Tuesday, May 28, 2013
"The Hangover Part III": a fitting, mostly funny conclusion to an uneven trilogy
"The Hangover" is a film that, when it came out, it was an instant classic. Not only that, it exploded in the box office and everyone and their mother went to see it and laughed their asses off no matter how depraved it was. Sequels were inevitable, having the sequels being constantly measured up to the first one would be inevitable as well. With "The Hangover Part II," Todd Phillips decided the best way to go about that would be literally copy the formula of the first film, to almost an exact science. Not only was the setup and payoff the same, many of the jokes were similar as well. It was an experiment in self-plagiarism. Todd Phillips tries to deny that the two films are basically the same, after all, the second one's in Bangkok! I mean, come on! But if "The Hangover Part II"was made by someone else and was never called "The Hangover Part II," you can bet Todd Phillips would be crying foul. I guess when you make a film that crosses $500 million in the box office, denial becomes your best friend.

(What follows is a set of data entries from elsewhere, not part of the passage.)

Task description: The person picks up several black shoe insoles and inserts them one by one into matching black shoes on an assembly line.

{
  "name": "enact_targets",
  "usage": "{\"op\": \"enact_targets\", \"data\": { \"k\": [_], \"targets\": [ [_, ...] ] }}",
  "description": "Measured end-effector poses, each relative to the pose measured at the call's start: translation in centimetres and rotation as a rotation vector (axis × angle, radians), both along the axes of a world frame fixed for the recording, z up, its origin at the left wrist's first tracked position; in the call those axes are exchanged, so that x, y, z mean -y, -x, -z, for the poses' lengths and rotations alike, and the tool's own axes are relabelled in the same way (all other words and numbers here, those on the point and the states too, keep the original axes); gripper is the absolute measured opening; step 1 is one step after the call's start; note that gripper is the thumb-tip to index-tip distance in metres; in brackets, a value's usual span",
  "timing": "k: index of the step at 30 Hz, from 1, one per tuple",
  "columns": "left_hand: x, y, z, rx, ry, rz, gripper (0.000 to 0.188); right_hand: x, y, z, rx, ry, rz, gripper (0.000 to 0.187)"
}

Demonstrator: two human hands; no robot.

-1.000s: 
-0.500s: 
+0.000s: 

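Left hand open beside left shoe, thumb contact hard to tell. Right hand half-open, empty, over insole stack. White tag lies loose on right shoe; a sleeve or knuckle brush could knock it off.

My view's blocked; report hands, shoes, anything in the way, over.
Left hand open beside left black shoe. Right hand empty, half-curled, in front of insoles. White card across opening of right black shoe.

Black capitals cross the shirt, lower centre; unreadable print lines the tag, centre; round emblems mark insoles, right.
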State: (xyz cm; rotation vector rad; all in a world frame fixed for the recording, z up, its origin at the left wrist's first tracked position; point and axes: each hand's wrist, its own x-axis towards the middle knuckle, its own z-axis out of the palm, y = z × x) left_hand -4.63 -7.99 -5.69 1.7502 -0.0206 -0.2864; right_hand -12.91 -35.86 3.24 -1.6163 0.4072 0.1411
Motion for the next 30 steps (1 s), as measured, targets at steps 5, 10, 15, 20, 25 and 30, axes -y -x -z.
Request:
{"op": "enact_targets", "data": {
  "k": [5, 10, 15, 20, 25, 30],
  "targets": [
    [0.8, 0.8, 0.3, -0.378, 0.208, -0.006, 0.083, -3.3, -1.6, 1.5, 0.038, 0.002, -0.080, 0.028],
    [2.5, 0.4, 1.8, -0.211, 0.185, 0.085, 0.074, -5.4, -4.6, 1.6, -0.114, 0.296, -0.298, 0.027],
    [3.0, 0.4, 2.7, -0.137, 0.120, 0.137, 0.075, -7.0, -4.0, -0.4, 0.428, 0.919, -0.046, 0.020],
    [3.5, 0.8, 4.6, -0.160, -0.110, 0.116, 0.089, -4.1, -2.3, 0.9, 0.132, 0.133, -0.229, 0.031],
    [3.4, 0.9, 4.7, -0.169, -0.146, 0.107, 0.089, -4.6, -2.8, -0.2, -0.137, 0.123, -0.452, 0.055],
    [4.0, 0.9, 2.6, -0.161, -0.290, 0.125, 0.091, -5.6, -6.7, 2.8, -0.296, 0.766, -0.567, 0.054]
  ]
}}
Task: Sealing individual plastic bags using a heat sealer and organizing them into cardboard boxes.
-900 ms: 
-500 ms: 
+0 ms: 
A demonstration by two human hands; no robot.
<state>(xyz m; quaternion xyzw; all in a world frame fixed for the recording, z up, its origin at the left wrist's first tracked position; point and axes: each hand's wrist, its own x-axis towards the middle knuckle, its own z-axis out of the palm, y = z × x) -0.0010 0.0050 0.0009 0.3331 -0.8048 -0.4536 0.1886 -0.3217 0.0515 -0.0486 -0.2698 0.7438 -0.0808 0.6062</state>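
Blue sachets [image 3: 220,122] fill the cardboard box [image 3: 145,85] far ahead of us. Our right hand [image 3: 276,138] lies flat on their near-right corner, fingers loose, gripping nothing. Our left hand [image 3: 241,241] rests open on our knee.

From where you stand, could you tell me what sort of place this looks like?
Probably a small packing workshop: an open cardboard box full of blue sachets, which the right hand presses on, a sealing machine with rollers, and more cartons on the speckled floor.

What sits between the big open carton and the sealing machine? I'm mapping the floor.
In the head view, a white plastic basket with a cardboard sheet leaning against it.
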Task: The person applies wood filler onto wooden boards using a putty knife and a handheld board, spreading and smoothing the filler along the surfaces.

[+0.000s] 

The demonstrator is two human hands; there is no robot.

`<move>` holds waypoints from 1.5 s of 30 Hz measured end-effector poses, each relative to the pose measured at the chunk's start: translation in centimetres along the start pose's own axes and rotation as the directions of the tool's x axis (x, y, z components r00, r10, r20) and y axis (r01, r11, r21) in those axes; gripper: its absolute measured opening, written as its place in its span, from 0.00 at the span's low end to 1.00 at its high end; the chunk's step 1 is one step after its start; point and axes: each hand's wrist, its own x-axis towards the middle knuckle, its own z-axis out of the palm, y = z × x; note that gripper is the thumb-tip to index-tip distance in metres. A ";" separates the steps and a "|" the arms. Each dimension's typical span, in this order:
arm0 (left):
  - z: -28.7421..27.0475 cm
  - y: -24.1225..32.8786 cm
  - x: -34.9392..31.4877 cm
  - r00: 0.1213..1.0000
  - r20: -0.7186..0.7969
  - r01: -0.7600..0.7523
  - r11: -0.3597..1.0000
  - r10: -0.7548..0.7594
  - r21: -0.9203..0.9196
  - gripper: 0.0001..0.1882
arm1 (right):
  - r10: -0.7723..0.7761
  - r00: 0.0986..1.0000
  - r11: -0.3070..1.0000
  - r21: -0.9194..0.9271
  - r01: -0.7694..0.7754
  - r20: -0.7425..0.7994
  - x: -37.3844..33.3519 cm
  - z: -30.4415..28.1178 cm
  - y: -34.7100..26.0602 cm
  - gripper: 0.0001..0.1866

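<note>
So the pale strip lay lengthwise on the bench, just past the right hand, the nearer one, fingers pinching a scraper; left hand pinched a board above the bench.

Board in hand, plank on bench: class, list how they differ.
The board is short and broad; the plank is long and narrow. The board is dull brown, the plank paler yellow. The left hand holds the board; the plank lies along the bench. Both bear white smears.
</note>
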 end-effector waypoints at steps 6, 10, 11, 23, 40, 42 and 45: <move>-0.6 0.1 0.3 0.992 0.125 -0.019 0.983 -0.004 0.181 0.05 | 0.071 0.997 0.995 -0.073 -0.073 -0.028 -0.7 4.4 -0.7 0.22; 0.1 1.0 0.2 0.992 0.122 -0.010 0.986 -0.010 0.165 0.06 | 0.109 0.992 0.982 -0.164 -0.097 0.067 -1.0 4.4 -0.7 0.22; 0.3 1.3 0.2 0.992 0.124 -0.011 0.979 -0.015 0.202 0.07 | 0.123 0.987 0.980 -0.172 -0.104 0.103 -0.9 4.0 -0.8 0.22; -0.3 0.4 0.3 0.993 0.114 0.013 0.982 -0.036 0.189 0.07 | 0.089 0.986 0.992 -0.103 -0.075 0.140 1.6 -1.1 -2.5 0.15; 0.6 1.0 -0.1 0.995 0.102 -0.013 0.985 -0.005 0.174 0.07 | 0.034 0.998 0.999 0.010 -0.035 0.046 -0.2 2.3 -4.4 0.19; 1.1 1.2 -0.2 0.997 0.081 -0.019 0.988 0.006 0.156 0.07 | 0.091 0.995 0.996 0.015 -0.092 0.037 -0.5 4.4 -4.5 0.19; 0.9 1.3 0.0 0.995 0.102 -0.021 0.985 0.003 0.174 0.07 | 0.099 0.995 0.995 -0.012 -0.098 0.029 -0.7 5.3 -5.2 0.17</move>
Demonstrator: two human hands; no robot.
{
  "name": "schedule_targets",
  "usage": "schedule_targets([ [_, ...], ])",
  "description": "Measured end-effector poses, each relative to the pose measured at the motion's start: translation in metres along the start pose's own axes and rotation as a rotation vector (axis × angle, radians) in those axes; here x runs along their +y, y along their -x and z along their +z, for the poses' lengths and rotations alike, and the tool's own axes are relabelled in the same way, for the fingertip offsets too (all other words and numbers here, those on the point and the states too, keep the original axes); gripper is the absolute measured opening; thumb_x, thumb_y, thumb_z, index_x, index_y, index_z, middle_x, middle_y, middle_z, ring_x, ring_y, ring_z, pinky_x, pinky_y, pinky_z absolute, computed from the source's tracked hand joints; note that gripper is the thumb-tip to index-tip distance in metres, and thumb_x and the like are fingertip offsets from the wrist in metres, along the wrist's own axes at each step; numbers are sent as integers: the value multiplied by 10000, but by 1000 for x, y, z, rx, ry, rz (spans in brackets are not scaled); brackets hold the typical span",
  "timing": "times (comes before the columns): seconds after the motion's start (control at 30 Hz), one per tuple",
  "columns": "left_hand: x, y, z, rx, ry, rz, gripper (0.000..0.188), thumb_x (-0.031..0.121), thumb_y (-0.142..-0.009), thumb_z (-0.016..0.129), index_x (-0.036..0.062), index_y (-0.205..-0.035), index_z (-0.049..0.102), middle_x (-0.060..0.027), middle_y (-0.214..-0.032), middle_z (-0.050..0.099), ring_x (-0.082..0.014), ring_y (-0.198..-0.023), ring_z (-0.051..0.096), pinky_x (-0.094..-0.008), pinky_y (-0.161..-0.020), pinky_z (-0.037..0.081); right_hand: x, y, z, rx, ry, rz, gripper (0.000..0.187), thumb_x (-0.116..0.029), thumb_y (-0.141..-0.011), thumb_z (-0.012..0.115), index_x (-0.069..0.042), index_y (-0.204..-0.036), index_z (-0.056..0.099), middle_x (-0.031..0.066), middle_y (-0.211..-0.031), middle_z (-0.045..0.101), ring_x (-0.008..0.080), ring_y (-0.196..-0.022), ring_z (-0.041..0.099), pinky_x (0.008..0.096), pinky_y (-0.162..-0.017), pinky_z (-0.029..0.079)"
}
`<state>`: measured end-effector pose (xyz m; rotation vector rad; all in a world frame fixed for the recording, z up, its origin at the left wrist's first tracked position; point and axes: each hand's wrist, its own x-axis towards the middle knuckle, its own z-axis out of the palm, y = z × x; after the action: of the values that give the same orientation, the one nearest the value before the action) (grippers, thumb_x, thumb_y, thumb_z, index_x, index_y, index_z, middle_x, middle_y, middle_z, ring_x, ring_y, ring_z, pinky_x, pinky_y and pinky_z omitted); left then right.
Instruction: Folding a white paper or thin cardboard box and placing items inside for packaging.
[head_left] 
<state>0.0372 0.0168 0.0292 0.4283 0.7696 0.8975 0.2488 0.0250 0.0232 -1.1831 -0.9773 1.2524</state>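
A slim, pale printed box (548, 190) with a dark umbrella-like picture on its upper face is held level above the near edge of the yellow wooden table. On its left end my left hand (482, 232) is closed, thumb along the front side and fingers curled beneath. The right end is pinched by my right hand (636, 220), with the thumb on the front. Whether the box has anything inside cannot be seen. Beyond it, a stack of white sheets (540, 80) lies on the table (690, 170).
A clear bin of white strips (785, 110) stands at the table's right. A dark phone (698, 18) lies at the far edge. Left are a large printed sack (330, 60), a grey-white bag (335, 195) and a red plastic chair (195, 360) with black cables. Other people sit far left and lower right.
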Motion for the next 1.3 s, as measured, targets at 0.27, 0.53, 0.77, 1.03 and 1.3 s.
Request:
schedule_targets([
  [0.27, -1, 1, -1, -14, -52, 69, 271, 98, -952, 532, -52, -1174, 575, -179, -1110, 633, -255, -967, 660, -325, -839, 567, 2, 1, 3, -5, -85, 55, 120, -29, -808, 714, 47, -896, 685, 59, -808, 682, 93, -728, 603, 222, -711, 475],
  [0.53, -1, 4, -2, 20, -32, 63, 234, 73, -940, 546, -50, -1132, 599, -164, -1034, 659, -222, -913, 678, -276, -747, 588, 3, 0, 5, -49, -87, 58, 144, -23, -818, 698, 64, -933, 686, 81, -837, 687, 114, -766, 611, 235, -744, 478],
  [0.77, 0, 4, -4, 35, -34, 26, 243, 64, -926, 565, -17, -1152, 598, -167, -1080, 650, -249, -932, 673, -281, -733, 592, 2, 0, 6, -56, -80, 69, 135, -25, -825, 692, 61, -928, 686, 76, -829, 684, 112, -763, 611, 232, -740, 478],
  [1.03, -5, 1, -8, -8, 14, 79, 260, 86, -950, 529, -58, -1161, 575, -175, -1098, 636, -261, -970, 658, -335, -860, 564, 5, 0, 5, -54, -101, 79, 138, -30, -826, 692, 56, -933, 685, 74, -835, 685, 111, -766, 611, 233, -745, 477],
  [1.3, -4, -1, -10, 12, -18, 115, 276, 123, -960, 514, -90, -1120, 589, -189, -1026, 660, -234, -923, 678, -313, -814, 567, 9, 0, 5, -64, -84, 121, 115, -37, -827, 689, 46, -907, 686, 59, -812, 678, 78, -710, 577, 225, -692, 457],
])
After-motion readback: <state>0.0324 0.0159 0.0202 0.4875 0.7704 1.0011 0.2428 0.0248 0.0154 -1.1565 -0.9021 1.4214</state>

The first thing that becomes clear with "The Hangover Part III" is that it's not a carbon copy of the first one. Thank God. Instead, the film heavily references events that transpire in the first movie and apparently Alan's (Zach Galifianakis) actions have set a chain of events that has made John Goodman's character very pissed off and looking for blood. In the third one, the Wolfpack have to go to Tijuana to find Leslie Chow (Ken Jeong), who had stolen $21 million of gold from Marshall (John Goodman). They must find him and bring him to Marshall or else Doug (Justin Bartha) gets killed. Trying to find Leslie Chow ultimately leads them back to the place they hoped they'd never have to come back to, Las Vegas.
Basically, the plotline for "The Hangover Part III" is very, very, very standard. What made the first movie so fun was how original its concept was. It was an R-rated mystery comedy. This time, the plot structure is your standard thriller. We will kidnap your friend (or lover or child) and will kill that person unless you bring us Chow (or money or whatever). So it's a very basic plot and basic structure. Nothing happens in the movie that would be coming from left-field, except maybe one scene involving a giraffe.
"Part III" is an average comedy. The bad news being that it's definitely a step down from the first one, but the good news? It's a vast improvement from the second. "Part III" doesn't do anything special, but it at least provides another good showcase for these characters to play off each other and, after looking at some of the critics reviews, I was surprised at how often I laughed. Some claimed the movie goes into flat out "thriller" territory and stops being funny, but I definitely disagree. There are still plenty of funny scenes in the second half. Leslie Chow is still an annoying character and Ken Jeong has pretty much worn out his welcome for me, but he's definitely not as annoying as he was in the second one.
Perhaps it's because I hated the second one so much that I was able to enjoy this one much more, but I don't think that's completely the case. The truth is, I like these characters. I like Stu and Phil (Ed Helms and Bradley Cooper). I think Helms, Cooper, and Galifianakis are great together. I was wondering when Mike Tyson was gonna show up, he never did, but I still enjoyed seeing these characters back together without doing the same exact things that they did in the first two movies.
I liked the inclusion of John Goodman as the bad guy as well. The general public largely doesn't realize just how nasty John Goodman can get so it's nice to see his mean-spirited-ness on full display here. I love that he's appearing in more movies once again.
And even though the third one does have a very basic plot, it's still fun to see how it ties in to events that happened during the first movie. It's also nice to see Alan's character mature a little bit and the return of Heather Graham and her son (Carlos!) is nice as well. Sorry critics, this isn't as terrible as you're claiming this to be. It's not great and it's very formulaic, but it's a step up from the second film and, overall, a pretty fitting, mostly funny conclusion to the trilogy.